§ **Exercise**: Omitting all images, set down every line below exactly as it appears.

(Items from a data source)
══════

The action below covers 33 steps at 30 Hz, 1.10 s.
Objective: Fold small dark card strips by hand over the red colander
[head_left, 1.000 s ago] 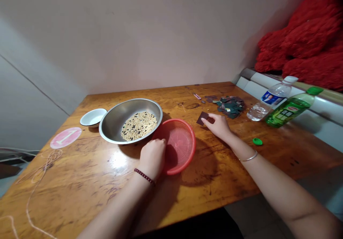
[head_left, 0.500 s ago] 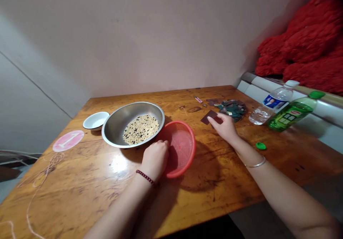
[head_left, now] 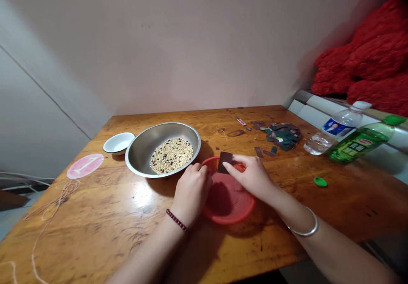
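Left hand (head_left: 193,190), grip hidden, basket (head_left: 227,221) partly covered

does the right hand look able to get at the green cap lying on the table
Probably yes: nothing appears to block the green cap on the table, though the right hand would likely have to free its fingers from the dark flat piece.

We count two bottles (head_left: 338,127) by the right edge of the table (head_left: 105,229), one loose cap (head_left: 320,182), one basket (head_left: 232,201), two bowls (head_left: 143,150), two bracelets (head_left: 176,220) and one pink disc (head_left: 85,165) near the left edge.
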Each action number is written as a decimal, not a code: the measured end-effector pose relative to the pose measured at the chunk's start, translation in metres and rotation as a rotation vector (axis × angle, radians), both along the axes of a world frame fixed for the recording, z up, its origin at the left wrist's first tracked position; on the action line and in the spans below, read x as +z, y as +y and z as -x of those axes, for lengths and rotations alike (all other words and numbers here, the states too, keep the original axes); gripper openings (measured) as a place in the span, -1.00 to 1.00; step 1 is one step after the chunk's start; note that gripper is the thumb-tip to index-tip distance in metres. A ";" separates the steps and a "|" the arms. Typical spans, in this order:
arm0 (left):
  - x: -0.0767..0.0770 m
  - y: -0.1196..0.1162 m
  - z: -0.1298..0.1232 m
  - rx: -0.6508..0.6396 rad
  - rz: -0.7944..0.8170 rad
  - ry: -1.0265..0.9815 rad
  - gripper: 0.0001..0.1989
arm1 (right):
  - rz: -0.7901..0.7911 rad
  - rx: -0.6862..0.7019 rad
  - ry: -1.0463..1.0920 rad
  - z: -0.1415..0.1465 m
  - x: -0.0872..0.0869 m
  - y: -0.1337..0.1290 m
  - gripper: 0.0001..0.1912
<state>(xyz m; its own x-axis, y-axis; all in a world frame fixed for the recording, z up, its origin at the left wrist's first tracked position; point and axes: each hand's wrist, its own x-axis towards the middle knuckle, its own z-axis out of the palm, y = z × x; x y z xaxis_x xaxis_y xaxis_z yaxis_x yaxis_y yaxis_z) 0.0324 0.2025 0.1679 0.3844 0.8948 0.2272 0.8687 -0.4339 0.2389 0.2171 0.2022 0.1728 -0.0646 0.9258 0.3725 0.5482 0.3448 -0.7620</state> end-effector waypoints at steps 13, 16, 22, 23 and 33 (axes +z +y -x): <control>-0.006 -0.015 -0.013 -0.197 -0.246 -0.266 -0.84 | 0.409 0.305 0.403 -0.006 -0.021 0.008 -0.75; -0.007 -0.014 -0.012 -0.192 -0.261 -0.281 -0.85 | 0.429 0.353 0.357 -0.012 -0.013 0.009 -0.69; -0.006 -0.013 -0.009 -0.206 -0.249 -0.219 -0.84 | 0.373 0.351 0.237 -0.012 -0.009 0.006 -0.57; -0.006 -0.013 -0.009 -0.199 -0.250 -0.209 -0.85 | 0.352 0.337 0.220 -0.011 -0.010 0.005 -0.58; -0.005 -0.016 -0.015 -0.144 -0.211 -0.263 -0.85 | 0.226 0.209 0.133 -0.006 -0.020 0.001 -0.67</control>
<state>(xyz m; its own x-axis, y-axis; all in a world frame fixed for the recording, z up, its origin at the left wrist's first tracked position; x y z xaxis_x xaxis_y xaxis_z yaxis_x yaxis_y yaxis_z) 0.0475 0.1862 0.1628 0.4067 0.7586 0.5089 0.7162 -0.6106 0.3378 0.2227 0.2029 0.1532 -0.2265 0.9578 0.1771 0.3737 0.2534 -0.8923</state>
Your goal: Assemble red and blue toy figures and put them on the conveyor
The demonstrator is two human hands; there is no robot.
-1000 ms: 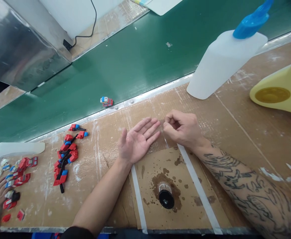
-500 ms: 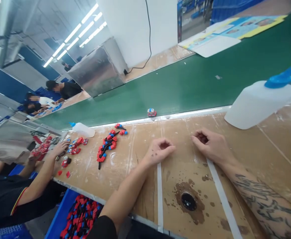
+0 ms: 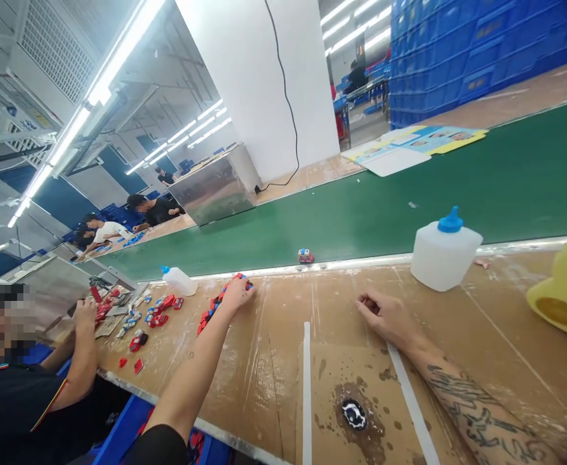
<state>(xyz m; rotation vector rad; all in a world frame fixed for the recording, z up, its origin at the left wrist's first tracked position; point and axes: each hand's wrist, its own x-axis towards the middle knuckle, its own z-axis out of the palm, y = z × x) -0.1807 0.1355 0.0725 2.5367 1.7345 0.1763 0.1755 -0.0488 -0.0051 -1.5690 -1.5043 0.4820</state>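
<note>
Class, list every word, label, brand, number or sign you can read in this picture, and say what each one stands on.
No text can be read for certain.
Blue crates: brownish marks, too blurred.
Printed card beyond the green surface: any lettering is too small.
Ceiling fixture at upper left: bluish marks, too blurred.
</note>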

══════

§ **Answer to this exercise**:
The action below covers 33 steps at 30 Hz, 1.10 s.
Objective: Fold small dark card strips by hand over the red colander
[head_left, 1.000 s ago] 
[head_left, 0.500 s ago] 
[head_left, now] 
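Left hand (head_left: 193,190), grip hidden, basket (head_left: 227,221) partly covered

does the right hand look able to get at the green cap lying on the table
Probably yes: nothing appears to block the green cap on the table, though the right hand would likely have to free its fingers from the dark flat piece.

We count two bottles (head_left: 338,127) by the right edge of the table (head_left: 105,229), one loose cap (head_left: 320,182), one basket (head_left: 232,201), two bowls (head_left: 143,150), two bracelets (head_left: 176,220) and one pink disc (head_left: 85,165) near the left edge.
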Each action number is written as a decimal, not a code: the measured end-effector pose relative to the pose measured at the chunk's start, translation in metres and rotation as a rotation vector (axis × angle, radians), both along the axes of a world frame fixed for the recording, z up, its origin at the left wrist's first tracked position; on the action line and in the spans below, read x as +z, y as +y and z as -x of those axes, for lengths and rotations alike (all other words and numbers here, the states too, keep the original axes); gripper openings (measured) as a place in the span, -1.00 to 1.00; step 1 is one step after the chunk's start; note that gripper is the thumb-tip to index-tip distance in metres. A ";" separates the steps and a "|" the arms. Typical spans, in this order:
arm0 (left):
  - x: -0.0767..0.0770 m
  - y: -0.1196..0.1162 m
  - z: -0.1298..0.1232 m
  - rx: -0.6508..0.6396 rad
  - rz: -0.7944..0.8170 rad
  - ry: -1.0265..0.9815 rad
  - gripper: 0.0001..0.1989
arm1 (right):
  - rz: -0.7901..0.7911 rad
  - rx: -0.6862..0.7019 rad
  - ry: -1.0463..1.0920 rad
  - z: -0.1415..0.1465 m
  - x: -0.0872..0.0869 m
  - y: -0.1337..0.1290 m
  - gripper: 0.0001..0.1912
<state>(xyz m; its own x-axis, y-axis; all in a world frame fixed for the recording, z up, its origin at the left wrist's first tracked position; point and axes: each hand's wrist, its own x-axis towards the middle knuckle, its own z-axis out of the palm, y = z × x; x y z xaxis_x xaxis_y xaxis_z yaxis_x yaxis_y yaxis_z) 0.0324 0.2025 0.1679 0.3844 0.8948 0.2272 0.8687 -0.4339 0.2389 0.2171 0.2022 0.1728 -0.0646 0.9258 0.3725 0.5482 0.3448 -0.7620</state> end-effector waypoints at steps 13, 16, 22, 23 and 33 (axes +z +y -x): <control>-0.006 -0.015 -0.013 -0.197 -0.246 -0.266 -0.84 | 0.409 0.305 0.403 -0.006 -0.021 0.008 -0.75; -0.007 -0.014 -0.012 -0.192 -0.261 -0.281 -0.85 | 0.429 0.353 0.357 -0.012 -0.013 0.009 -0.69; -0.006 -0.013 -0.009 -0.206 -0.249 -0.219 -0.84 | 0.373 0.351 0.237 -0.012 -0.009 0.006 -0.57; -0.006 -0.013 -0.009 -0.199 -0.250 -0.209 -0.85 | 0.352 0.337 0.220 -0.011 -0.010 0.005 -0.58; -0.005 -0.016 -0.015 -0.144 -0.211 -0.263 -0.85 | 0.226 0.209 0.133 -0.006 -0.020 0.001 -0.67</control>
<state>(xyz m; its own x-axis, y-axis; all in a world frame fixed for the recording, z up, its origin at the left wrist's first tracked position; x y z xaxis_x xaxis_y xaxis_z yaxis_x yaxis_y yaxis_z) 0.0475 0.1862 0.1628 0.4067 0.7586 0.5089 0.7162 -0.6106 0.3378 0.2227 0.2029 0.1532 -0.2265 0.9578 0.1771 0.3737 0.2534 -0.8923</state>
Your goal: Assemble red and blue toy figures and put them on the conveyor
The demonstrator is two human hands; there is no robot.
-1000 ms: 
-500 ms: 
+0 ms: 
<state>(xyz m; rotation vector rad; all in a world frame fixed for the recording, z up, its origin at the left wrist's first tracked position; point and axes: each hand's wrist, its own x-axis towards the middle knuckle, its own z-axis out of the palm, y = z × x) -0.1807 0.1355 0.0725 2.5367 1.7345 0.1763 0.1755 -0.0488 -0.0051 -1.5690 -1.5043 0.4820</state>
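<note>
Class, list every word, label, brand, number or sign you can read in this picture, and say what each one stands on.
No text can be read for certain.
Blue crates: brownish marks, too blurred.
Printed card beyond the green surface: any lettering is too small.
Ceiling fixture at upper left: bluish marks, too blurred.
</note>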

This exercise requires no further work.